MATLAB: ‘parfor’ runs sequentially when using large dataset

Parallel Computing Toolbox

I am running Parallel Computing Toolbox (PCT) locally using 'parfor' loop. My working machine has 64GB memory and 4 available cores
Within the 'parfor' loop, I am displaying the counter variable "i". For a small dataset, the counter variable is displayed out of order which indicates that the work is truly being done in parallel.
For a large dataset (10GB) the counter variable appears to be displayed in serial order every time, and the code does not speed up at all, which makes it seem like it may not be performing in parallel. Looking at Task Manager, there doesn't seem to be any disk activity, and only 30% memory utilization and 30% CPU usage.
I received following warning message:
Warning: Error caught during construction of remote parfor code.
The parfor construct will now be run locally rather than on the remote parallel pool. The most likely cause of this is an inability to send input arguments to the workers because of a serialization
error.
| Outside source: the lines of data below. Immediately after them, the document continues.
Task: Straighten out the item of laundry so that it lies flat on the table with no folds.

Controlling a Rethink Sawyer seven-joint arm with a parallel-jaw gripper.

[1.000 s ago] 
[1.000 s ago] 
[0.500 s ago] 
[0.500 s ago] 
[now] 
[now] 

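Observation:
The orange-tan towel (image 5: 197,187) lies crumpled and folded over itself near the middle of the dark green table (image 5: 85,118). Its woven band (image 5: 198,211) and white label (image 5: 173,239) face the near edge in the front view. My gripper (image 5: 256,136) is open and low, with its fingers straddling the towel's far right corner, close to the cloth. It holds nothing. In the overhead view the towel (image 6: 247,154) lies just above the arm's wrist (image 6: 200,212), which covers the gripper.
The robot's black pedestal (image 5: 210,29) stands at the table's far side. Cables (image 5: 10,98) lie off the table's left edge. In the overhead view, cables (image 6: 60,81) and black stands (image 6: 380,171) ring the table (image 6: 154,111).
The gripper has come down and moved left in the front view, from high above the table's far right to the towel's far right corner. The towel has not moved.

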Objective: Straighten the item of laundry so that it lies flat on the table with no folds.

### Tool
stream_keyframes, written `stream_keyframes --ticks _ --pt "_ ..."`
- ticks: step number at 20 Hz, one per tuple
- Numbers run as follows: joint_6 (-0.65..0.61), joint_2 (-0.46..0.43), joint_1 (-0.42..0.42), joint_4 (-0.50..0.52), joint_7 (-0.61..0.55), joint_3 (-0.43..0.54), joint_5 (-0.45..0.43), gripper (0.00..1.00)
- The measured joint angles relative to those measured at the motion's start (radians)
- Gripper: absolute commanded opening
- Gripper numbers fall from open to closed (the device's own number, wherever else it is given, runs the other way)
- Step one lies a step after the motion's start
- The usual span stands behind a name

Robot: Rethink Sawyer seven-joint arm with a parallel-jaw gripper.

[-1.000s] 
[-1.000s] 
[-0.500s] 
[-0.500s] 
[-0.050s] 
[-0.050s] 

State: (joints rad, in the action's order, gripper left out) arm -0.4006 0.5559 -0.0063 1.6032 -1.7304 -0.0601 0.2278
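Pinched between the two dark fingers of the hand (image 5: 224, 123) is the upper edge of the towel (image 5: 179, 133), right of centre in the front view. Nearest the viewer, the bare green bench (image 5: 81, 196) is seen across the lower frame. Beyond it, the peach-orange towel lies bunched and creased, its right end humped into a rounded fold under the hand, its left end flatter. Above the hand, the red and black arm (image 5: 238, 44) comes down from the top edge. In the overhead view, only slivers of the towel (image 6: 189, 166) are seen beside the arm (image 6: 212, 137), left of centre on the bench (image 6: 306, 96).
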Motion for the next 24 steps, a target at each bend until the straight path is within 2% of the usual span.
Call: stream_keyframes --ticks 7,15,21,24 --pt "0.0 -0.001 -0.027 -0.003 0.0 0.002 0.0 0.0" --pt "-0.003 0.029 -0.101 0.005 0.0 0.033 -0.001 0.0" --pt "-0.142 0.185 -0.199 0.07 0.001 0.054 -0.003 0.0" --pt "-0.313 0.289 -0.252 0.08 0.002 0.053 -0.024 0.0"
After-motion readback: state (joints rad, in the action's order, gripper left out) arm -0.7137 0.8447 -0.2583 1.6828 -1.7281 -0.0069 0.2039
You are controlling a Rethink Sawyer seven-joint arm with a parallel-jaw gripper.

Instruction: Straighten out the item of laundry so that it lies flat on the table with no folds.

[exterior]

The error report from the caught error is:
Error using distcompserialize64
Out of Memory during serialization
But considering I have 64BG memory and I only copied data to 4 workers, I wonder why it will run out of memory

Best Answer

Unfortunately, the process of copying the data to the workers makes several temporary copies, so your 64GB memory is not enough for copying 4*10GB data to parallel workers. When parallel pool don't have enough memory to initialize, it will turns to run the 'parfor' loop sequentially, which is the behavior you are observing.
As possible workarounds:
1) If thread workers are sufficient, then this might possibly avoid the data duplication. I.e. use
parpool('threads')
 \nbefore running the 'parfor' loop.\n \n2) With process workers (i.e. "parfor('local')"), then 'parallel.pool.Constant' might help. Here's how you would do that:
data = parallel.pool.Constant(@createLargeArray);
parfor i = 1:3000
   out(i) = doStuff(data.Value, i);
end
 \nHere, I've assumed a function 'createLargeArray' which creates the 10GB data, and a function 'doStuff' that uses that data.